== Your goal ==
Once you reach the line containing "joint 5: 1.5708" in the data below, restate each line word for word up to and including the one containing "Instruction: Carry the".

== Data segment ==
************
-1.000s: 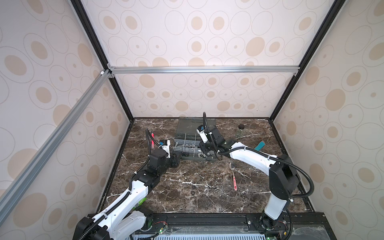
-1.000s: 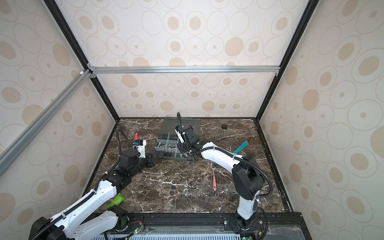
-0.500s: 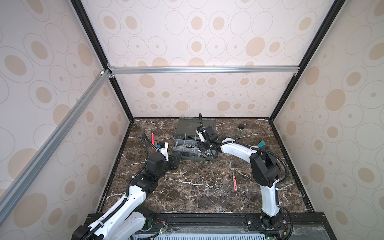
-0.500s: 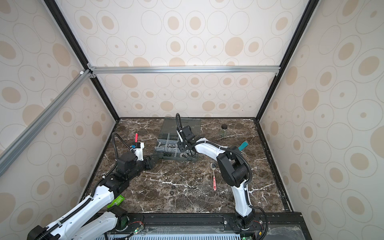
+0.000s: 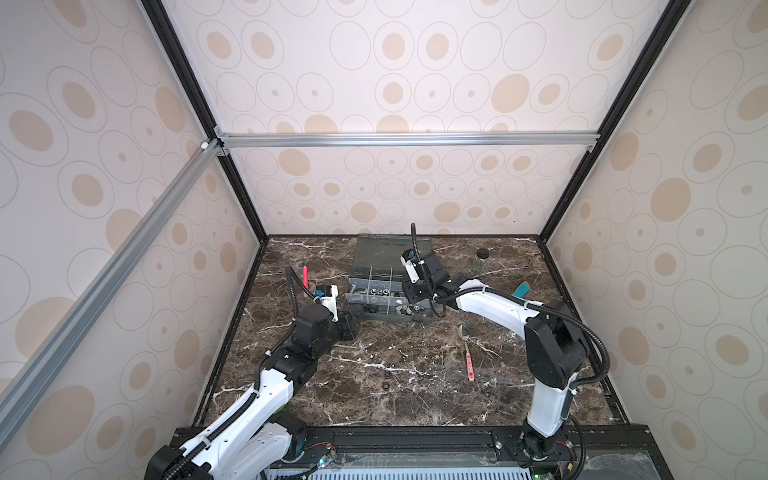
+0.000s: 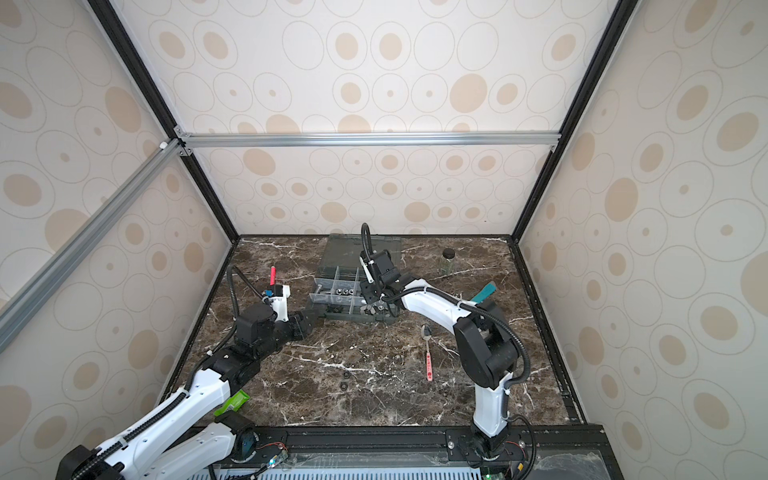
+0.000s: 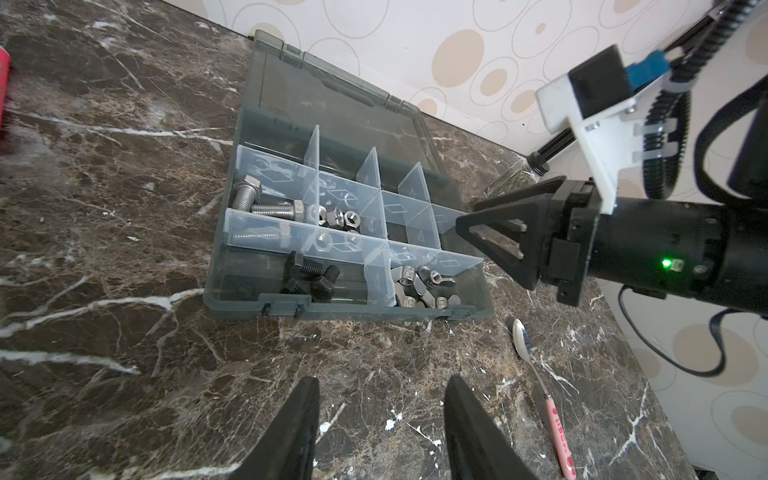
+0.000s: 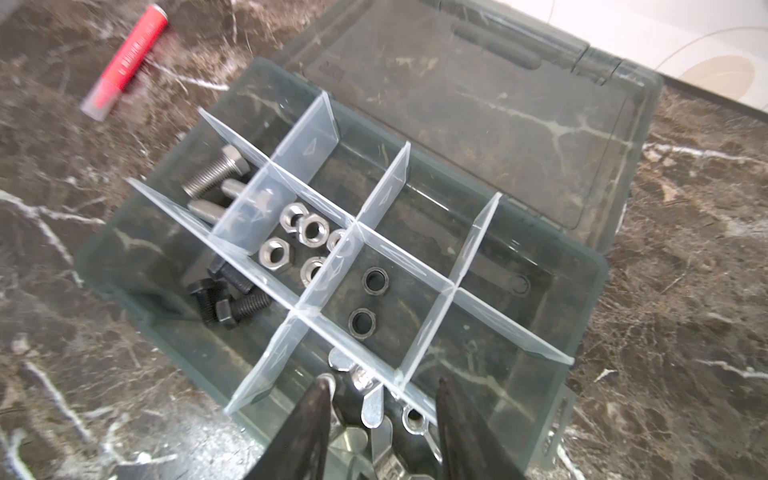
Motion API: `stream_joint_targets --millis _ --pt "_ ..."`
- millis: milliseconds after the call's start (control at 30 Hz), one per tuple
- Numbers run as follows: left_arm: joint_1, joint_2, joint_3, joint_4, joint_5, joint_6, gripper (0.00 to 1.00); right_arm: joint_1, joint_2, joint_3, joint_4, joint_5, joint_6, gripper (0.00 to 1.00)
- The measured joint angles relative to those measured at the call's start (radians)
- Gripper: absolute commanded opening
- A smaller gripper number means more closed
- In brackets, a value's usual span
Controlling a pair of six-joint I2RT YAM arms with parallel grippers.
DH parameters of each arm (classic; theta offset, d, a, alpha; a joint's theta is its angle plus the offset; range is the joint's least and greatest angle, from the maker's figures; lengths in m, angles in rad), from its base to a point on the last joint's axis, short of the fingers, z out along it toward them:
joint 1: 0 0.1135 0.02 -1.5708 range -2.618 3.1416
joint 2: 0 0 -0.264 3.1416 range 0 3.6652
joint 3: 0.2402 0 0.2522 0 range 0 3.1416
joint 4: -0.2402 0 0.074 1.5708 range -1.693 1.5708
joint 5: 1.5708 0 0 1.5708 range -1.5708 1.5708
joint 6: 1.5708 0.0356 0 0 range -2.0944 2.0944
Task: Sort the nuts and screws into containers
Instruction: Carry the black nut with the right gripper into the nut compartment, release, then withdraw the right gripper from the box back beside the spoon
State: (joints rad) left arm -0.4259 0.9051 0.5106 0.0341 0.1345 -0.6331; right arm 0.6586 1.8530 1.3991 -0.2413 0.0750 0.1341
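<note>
The containers are compartments of a grey organizer box [image 5: 388, 322] [image 6: 353, 318] [image 7: 332, 309] [image 8: 582, 299] with its lid open. Inside lie silver screws [image 7: 266, 205] [image 8: 216, 170], black screws [image 7: 309, 276] [image 8: 232, 299], silver nuts [image 7: 336, 216] [image 8: 299, 237], two black nuts [image 8: 370, 303] and wing nuts [image 7: 419, 284] [image 8: 374, 403]. My right gripper [image 5: 409, 307] [image 6: 372, 307] [image 8: 382, 380] hangs open over the wing-nut compartment, holding nothing. My left gripper [image 5: 353, 324] [image 6: 313, 318] [image 7: 382, 380] is open and empty above bare table by the box's front left corner. Two loose black nuts [image 5: 386, 381] [image 6: 345, 380] lie on the table in front.
A pink-handled spoon [image 5: 467, 353] [image 6: 427, 353] [image 7: 544, 399] lies right of the middle. A black-capped glass jar [image 5: 481, 262] [image 6: 447, 261] stands at the back right. A red tube [image 5: 304, 276] [image 8: 124, 62] lies left of the box, a teal object [image 5: 520, 289] behind the right arm.
My right gripper has gone from shut to open over the wing-nut compartment, and its arm's elbow has shifted. The left gripper has barely moved.
</note>
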Motion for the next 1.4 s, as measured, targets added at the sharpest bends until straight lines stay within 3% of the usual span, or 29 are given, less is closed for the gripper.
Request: stream_joint_targets --millis 767,1400 --pt "0.0 0.029 -0.002 0.006 0.022 -0.006 0.49 0.0 -0.157 -0.136 0.002 -0.016 0.004 0.45" --pt "-0.002 0.143 -0.002 0.005 0.07 -0.006 0.48 -0.003 -0.515 -0.555 -0.006 0.006 0.113 0.46"
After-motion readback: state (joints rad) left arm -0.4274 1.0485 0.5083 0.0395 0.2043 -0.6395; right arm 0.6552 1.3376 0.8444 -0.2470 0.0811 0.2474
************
== Task response ==
joint 5: 1.5708 0 0 1.5708 range -1.5708 1.5708
joint 6: 1.5708 0.0356 0 0 range -2.0944 2.0944
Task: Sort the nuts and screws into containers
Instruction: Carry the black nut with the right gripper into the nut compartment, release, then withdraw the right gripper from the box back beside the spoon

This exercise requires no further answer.